If you're good at what you do then you don't fear this sort of thing. You're one of the docs who will win. But if you suck, well, you fear this greatly. Your failures will be exposed. Your record of failure will be on the table and you won't be able to hide it any more. And you soon won't be a doctor -- not because you get sued out of existence, but because you won't have any customers.
Well, guess what -- either do things this way or the system collapses. How much do you make when there's no government backing of the money at all because it can't fund itself, interest rates are 20% for 1 year money and nobody has any to pay you wish?
You are asking the doctors to self insure, but they are doctors not insurance companies. You have now created another insurance product and you still haven't gotten rid of the first one. What if the patient dies during the procedure? Shortly there after? They do. This was not "the expected outcome" but it happens. Are you going to ask the doctor to cover the burial cost? Replacement of lost wages? Your proposal now requires the doctor to take a life insurance policy out on the patient.Horseshit top to bottom. You didn't read the ENTIRE SECTION on defensive medicine stoppage. Why? Was that intentional? I'll take the retraction and apology now, that is if you'd like to hang around here beyond, oh, maybe noon today.

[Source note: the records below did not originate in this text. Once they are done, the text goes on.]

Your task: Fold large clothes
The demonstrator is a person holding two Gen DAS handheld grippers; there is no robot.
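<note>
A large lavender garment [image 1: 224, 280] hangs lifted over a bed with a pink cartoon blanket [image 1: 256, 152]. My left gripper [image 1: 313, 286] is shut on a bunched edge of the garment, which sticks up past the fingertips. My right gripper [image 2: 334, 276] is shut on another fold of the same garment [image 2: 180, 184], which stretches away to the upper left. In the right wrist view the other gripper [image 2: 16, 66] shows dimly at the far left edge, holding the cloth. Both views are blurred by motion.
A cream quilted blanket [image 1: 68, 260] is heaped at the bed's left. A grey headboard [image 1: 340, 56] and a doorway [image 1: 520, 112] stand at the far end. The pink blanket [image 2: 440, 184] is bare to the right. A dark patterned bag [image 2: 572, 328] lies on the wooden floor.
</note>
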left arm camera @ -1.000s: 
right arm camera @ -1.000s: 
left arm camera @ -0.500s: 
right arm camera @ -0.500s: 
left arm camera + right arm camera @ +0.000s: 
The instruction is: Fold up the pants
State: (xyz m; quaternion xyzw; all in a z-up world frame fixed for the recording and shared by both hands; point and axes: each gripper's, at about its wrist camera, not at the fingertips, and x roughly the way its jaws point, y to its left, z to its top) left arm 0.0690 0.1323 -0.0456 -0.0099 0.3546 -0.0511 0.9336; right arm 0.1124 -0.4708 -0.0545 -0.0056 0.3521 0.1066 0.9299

What's worse is that all this was laid out in the original post and you intentionally ignored all of it. The fact that separating diagnostics from fixes will become necessary. That exposing data to the customer on the success rate will both drive down cost and favor the better physician -- he'll have a cheaper cost of operation AND a better success rate, and thus will gain customers while the poor physician will lose them and either have to up his game or go out of business. Further, putting the decision and cost for treatment options in front of the customer BEFORE the work is done means the person who's ass is on the line will be the one making the decision as a matter of informed consent instead of being treated as a rube who knows nothing and simply is expected to pay whatever bill is presented AFTER THE FACT, whether that was the best option available to him or her or not.
I am not a surgeon but I have tremendous respect for what their training, devotion and work entails. Do you want a doctor or a mechanic when you are ill?
Why's it cost $300,000 to be a doctor? Do you really think that's anything close to a reasonable cost to learn the trade? What if you suck? Are you still entitled to the $300,000?
How come it didn't cost $300,000 (in today's money) in the 1960s to become a doctor? Did the human genome magically change to something 100x more complex? Or did you just start fucking people in the ass, starting with an entitled mentality drilled into your head in medical school?
You sound an awful lot like the snowflake that takes out $150,000 in debt to learn....... painting. Or.... sociology. And then, of course, they're ENTITLED to a job that pays that amount. Nobody ever expects them to justify their decision to do something stupid, nor their willful and intentional support (by attending and agreeing to pay!) for a racketeering enterprise at said "college". Nobody ever expects said "student" to ask "what the hell do you think you're doing charging that sort of money for this educational experience, and how do you think it's ever going to get paid back -- without me extorting someone else?"
No, there's no responsibility there! You're all Marcus Welby!